Home FASHION Dries Van Noten and Casablanca

Dries Van Noten and Casablanca

167
0

A sunny Wednesday afternoon in Paris Fashion Week could be profitably spent at two shows: Dries Van Noten and Casablanca, where the connecting thread was the euphoria blending of unlikely materials, hues and moods.
 

Dries Van Noten: Mixing and matching

Mix and masterly match at Dries Van Noten, whose ability to blend distant fabrics, colors and textures made for an elegant collection sure to please thousands of women.

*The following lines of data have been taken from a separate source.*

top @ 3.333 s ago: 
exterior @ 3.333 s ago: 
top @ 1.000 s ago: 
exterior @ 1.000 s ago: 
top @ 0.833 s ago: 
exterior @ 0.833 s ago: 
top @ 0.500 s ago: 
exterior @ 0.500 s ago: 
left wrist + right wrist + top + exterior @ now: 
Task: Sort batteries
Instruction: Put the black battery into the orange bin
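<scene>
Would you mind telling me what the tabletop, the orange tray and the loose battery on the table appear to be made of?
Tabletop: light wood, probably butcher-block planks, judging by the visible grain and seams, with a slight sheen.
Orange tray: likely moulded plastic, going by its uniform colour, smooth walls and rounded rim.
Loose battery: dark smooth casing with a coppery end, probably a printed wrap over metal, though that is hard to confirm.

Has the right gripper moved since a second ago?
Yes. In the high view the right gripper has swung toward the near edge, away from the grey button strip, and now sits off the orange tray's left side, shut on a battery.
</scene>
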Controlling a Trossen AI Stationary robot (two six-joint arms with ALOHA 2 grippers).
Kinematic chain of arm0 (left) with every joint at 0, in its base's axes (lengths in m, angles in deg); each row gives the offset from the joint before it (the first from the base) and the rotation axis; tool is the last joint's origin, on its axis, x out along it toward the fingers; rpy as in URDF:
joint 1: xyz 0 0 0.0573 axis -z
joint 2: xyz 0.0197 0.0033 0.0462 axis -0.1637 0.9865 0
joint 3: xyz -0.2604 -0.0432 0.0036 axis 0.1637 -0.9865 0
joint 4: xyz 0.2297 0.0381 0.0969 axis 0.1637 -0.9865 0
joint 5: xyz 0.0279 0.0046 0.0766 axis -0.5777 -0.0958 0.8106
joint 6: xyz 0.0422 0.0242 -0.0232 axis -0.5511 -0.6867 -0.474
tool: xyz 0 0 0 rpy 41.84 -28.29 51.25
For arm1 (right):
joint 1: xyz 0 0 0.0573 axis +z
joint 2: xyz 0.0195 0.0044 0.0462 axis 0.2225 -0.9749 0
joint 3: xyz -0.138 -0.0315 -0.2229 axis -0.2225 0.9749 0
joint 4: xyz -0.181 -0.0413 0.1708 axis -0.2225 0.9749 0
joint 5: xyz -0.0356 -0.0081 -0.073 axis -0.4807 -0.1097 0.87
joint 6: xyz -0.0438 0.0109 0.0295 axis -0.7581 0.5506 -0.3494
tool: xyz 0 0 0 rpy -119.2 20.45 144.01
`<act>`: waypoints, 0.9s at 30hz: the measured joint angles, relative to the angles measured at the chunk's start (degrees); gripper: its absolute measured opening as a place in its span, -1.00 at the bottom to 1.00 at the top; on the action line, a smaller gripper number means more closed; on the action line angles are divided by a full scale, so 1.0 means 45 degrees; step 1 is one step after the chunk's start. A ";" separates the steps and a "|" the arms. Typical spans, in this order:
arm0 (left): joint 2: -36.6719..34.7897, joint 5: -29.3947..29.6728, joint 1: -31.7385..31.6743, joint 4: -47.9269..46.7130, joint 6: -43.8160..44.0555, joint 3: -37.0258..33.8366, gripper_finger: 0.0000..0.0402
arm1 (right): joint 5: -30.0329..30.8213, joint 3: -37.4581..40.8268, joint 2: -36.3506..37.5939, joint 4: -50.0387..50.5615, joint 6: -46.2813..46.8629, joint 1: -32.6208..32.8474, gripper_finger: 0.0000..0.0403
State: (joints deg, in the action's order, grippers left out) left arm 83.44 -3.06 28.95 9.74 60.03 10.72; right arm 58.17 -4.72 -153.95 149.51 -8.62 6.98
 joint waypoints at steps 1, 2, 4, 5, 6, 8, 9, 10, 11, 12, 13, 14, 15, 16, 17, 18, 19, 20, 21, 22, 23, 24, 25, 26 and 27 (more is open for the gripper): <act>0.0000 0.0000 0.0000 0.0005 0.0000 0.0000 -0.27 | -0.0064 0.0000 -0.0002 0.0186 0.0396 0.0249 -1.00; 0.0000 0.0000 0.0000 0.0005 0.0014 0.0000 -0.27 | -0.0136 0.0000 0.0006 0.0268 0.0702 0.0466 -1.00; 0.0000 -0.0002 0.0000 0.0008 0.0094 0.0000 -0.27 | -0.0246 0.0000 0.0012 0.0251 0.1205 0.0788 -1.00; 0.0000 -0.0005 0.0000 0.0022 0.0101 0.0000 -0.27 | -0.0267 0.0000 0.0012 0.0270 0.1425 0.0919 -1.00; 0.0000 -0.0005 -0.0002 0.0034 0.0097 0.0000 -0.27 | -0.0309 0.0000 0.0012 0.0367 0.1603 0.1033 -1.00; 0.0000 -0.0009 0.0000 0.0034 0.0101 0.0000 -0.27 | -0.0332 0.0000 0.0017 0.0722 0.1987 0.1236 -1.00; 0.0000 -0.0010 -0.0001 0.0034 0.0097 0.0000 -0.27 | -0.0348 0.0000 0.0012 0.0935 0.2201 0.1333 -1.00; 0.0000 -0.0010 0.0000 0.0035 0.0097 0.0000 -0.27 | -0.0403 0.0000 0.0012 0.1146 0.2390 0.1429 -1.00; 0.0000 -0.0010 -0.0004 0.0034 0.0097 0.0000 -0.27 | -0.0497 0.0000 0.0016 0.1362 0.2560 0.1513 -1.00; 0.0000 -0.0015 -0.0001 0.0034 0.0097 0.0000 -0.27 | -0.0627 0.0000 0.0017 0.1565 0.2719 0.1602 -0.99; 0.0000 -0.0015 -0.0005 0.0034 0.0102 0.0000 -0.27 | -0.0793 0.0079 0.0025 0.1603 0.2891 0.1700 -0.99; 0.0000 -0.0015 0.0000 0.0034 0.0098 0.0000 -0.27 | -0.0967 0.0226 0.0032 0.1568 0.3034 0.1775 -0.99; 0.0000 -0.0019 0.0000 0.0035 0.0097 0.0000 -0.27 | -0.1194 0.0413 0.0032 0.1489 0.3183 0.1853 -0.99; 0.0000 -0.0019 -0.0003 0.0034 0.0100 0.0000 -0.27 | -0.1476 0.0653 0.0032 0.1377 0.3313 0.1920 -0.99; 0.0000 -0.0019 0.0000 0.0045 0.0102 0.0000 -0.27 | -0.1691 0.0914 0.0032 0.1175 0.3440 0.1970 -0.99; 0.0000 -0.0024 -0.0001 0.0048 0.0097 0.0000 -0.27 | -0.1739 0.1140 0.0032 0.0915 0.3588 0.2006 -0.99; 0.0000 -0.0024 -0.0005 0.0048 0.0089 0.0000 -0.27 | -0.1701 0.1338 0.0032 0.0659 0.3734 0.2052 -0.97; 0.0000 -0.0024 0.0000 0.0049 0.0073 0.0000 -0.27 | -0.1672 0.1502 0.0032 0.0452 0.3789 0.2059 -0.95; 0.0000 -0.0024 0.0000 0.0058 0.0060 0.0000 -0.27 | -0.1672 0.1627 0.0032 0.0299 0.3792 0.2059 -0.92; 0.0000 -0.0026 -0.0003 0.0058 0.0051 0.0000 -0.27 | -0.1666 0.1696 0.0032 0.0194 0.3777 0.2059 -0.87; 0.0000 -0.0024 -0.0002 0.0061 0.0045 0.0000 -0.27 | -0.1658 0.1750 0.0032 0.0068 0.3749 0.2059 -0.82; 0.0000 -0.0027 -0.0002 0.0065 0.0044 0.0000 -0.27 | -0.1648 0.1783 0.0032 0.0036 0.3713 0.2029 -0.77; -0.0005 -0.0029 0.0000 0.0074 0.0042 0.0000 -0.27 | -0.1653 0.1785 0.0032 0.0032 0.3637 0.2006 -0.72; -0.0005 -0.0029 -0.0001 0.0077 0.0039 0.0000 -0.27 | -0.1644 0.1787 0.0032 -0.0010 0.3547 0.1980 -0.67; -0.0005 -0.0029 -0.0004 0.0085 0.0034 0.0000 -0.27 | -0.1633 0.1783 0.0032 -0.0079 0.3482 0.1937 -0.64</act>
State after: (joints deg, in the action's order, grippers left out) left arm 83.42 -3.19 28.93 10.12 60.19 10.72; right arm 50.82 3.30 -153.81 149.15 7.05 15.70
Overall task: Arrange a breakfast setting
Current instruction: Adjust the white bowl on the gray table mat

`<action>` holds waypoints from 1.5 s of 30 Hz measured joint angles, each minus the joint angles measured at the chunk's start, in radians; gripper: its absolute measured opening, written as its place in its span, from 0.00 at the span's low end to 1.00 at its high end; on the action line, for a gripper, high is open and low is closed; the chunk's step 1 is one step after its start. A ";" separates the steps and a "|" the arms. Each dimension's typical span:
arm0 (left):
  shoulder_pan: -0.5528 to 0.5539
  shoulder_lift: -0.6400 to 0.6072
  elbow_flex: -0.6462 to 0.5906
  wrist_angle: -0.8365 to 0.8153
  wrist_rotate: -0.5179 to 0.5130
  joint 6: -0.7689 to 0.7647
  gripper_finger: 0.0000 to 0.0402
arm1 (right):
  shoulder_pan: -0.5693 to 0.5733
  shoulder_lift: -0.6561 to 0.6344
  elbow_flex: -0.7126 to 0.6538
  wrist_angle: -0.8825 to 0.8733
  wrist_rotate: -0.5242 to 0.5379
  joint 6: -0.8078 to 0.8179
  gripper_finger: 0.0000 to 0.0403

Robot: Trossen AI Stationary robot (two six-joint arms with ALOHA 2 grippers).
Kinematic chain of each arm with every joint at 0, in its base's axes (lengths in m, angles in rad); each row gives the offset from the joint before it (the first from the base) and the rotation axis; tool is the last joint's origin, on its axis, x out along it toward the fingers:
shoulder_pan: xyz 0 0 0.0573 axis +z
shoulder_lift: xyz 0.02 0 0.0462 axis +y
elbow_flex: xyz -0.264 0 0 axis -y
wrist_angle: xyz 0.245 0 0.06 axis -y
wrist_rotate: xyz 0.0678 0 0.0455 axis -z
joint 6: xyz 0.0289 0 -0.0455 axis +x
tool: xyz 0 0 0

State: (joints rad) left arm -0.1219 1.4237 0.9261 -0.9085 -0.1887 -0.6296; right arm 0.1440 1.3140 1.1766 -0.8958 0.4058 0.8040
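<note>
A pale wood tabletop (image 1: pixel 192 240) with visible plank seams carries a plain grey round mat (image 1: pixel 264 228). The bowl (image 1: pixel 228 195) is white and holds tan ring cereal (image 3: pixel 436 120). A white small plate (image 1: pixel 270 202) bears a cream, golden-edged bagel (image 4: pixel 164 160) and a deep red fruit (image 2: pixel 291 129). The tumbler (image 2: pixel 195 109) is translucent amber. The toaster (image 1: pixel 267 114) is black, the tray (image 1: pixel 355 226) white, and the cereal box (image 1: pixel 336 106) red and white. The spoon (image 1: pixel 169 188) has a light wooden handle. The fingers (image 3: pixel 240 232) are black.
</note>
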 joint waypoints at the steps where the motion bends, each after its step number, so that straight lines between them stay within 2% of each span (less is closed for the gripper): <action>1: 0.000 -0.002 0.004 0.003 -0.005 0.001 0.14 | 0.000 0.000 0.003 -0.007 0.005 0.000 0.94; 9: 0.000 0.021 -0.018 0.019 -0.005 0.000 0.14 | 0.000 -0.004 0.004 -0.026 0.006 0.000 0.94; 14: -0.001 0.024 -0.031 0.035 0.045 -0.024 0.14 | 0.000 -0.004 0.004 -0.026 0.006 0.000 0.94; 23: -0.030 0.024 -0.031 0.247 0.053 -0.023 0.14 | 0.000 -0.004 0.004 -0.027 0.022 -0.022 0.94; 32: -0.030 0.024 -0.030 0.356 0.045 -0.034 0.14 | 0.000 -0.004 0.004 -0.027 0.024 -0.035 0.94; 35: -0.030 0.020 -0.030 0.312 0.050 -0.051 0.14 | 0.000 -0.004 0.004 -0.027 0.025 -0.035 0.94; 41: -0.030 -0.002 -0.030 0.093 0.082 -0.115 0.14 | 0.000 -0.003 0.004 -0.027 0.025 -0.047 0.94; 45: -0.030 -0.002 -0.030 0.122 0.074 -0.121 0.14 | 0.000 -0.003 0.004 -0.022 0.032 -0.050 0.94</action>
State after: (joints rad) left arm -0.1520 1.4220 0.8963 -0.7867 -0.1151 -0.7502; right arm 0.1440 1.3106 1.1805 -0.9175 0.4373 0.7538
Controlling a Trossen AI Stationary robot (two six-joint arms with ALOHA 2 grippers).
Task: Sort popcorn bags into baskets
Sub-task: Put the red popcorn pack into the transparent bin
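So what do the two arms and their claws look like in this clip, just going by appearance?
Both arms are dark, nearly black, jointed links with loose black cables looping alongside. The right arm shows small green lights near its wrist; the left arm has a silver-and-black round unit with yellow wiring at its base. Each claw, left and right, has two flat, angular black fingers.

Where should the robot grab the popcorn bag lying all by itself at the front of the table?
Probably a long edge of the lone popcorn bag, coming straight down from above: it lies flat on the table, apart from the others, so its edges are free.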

Dries Van Noten – Fall-Winter2024 – 2025 – Womenswear – France – Paris – ©Launchmetrics/spotlight

 
A collection which Van Noten admitted post-show he was editing up until the last minute as he blended metallic jacquards, sheer Lycra, wooly mop bags, clustered sequins and dense wool tailoring. In the hands of a lesser designer this would have been a mess, but Dries managed to make it all work, and how.
 
“A woman who dares to cut her own fringe,” chuckled Van Noten, half of whose cast had foreheads covered in hair.

Dries cut with volume throughout, but the big news was the unexpected combos of multiple lengths and materials – combining sweatshirts with flesh-colored materials; or pairing fully embroidered jackets with a men’s shirt underneath. Same thing with the color scheme – super intense metallics, elastic-based lace, fluffy duchesse, either real or polyester depending on how they could take color.
 
From a dashing pink knitted mohair evening coat to an outstanding dipped satin polyester trench in descending colors of electric blue, kissing pink and muddy brown.
 
“It’s a matter of trial and error, but the key thing is each piece has to stand on its own right,” added the Belgium designer to explain the editing process.
 
“A woman of audacity; considered and takes time to do things for herself. Very talented, very strong. She wants to be loved and she decides herself. And she decides what is daywear, evening and night, combining all of them together as she wants,” he insisted.
 
All told, an impressive show and a striking location inside a disused department store on Boulevard Haussmann, marred only by an inane soundtrack which sounded like Shade trying to sing, but continually being shut down.
 
In effect, the acquisition of Van Noten in 2018 was the icing on the cake of a Puig Group fashion acquisition campaign. They control a stable of brands like Carolina Herrera, Rabanne, Jean-Paul Gaultier and Rochas.
 
One can always tell a hit show by the mood of the patron. In this case José Manuel Albesa, who was beaming as he marched back into the backstage.
 
“What a great show,” enthused Albesa, who also happens to be president of Puig Beauty and Fashion.  
 

Casablanca: Greco Magna in the northern Med

In an entirely different mood, Casablanca looked to Ancient Greece in its latest collection, a jumbled-up meeting of antiquity and after party style, presented with great pomp inside the Cirque d’Hiver.

Casablanca – Fall-Winter2024 – 2025 – Womenswear – France – Paris – ©Launchmetrics/spotlight

“I wanted to show that there is a natural connection between Greek myths and modern France,” said Casablanca founder Charaf Tajer.
 
Unlike most shows, which begin with daywear and end at night, Charaf started with a cutaway bodycon all-white cocktail exposing acres of legs and pants where one label wrapped like a shawl around the torso. Seen in glimmering white or sinful red, always ready to party.
 
Entitled ‘Venus as a Boy’, after the classic Bjork song, the show was staged before several scores of mime dancers of Murmuration, choreographed by Sadeck Berrabah. Adding a sense of theatre to the show.
 
Charaf’s big idea was blending the myth of the city of Eleusis and its annual religious festival – the likes of Plato, Sophocles, Aristotle and Herodotus are said to have attended the rite. In a co-ed show, one chap in green dégradé mohair redingote even carried a Grecian urn.
 
A collection featuring lots of active sports elements – from the Lycra running tops with Hellenic star signs and swimmers caps, to the baseball jackets with Olympic torches and skiers glasses.
 
Experienced guests could not help murmuring the word Versace at times, with all the Grecian script, friezes and bodycon style on view. But to his credit, Charaf gives everything his own spin – an upbeat, sports-driven, multi-colored vision of fashion that has made his brand one of the hottest in France. Call it a Mediterranean mash up, or downtown Dedalus.